Friday, November 4, 2011

Should Mockers Be Penalized?

Tim Tebow is a devout Christian. (He needs to pray harder to become a good quarterback, I gotta tell you.)

Apparently a couple of Detroit Lions players mocked him on Sunday - after sacking him they'd get on one knee and pretend to be praying.

Apparently there's been no disciplinary action for this. I would think that those football players who are Christians - the ones who run into the endzone and then point skyward, might take exception to such mockery. And if any Muslim players were mocked for their religion - someone bowing their head three times against the ground - they of course would be fired toot sweet.

But should mocking someone's religion on the football field be grounds for firing someone?

RUSH: Let me tell you a little story. I read Phil Mushnick every Friday, Sunday, and Monday in the New York Post. He's a sports columnist, but his expertise and focus is in the area of... of... ah, morality and sports and how our moral decline is being led by (or severely contributed to) by sports. He cites something that happened in his column today last Sunday in the Denver Broncos-Detroit Lions game. The quarterback of the Broncos is Tim Tebow, and Tim Tebow has made no secret of the fact that he's a devout Christian, and he's laughed at for this. During the game there were two instances that Mushnick writes about where Tebow was sacked, I believe. Two different Lions players taunted and mocked him after the sack by getting on the ground and mocking the whole notion of praying. There were no penalties called -- and there are taunting rules in football.

There were no penalties called, and Mushnick's point is that it is perfectly fine, even now in American sports, to make fun of good people. Good people are no longer marketable because they're boring. But the bad actors, the guys that shoot themselves with guns at nightclubs at three in the morning? They're the people are gonna be on the cover of magazines. They're the ones that get all the feature stories on ESPN. The good guys, we can laugh at 'em, and we can make fun of 'em -- particularly if we're laughing at their religion. Now, if the quarterback were a Muslim, we couldn't do it. If the quarterback were Jewish, we couldn't do it, but since Tebow is a white Christian? This is Mushnick's theory and he was pointing out how none of the announcer crew at this game even pointed it out, even though it was right there for every viewer to see. It's a point that dovetails with what you're making. Not only do these people down at Occupy Wall Street claim not to believe in God, the whole concept is made fun of as old-fashioned and quaint and boring and nerdy.

CALLER: Yeah. Yeah.

RUSH: And get this story. Now, get this. I found this today. This is right up your alley, too. This is Fox News and Commentary, a guy named Todd Starnes. "The Air Force Academy..." I'm not making up a word of this. "The Air Force Academy apologized last night after it was accused of religious intolerance for promoting Operation Christmas Child in an e-mail. Operation Christmas Child is a program designed to send holiday gifts to poor children around the world. The Military Religious Freedom Foundation said that military commanders crossed the line when they promoted the program, which is sponsored by Franklin Graham, Billy Graham's son. Operation Christmas Child said they expect to send more than eight million shoebox gifts to poor kids in a hundred countries.

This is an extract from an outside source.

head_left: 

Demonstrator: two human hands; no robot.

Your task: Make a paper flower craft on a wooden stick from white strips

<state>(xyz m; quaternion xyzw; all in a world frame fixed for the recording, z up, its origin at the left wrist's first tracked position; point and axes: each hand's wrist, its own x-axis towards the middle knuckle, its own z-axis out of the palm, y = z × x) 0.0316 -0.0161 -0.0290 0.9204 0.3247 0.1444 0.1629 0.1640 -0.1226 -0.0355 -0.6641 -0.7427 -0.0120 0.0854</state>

"Sixty thousand churches, 60,000 community groups in the US are participating." Now, the guy who got all this started is Mikey Weinstein. He is president of a group that opposes this, and he said this is a proselytizing entity of Franklin Graham. "He filed a complaint on behalf of 132 Air Force Academy personnel, including two sets of Muslim-American parents. The attack on Operation Christmas Child has generated outrage across the country. Randy Forbes, a Republican from Virginia, said it's another anti-faith effort that we're seeing by this administration. Tony Perkins, the president of Family Research Council, told Fox News this is evidence that the Obama [regime] is engaged in a culture war beyond measure." So you had a couple of Muslim parents complain to a group, a watchdog group that this is a Christian effort that made 'em uncomfortable and so the Air Force has been forced to pull out of a charity operation to give poor kids in a hundred countries Christmas presents.

How is this promoting religous intolerance? If you don't want to contribute to a Christian organization that is giving toys to kids - don't contribute to it! If you're not a Christian but you believe it's in a good cause, contribute to it! Who cares!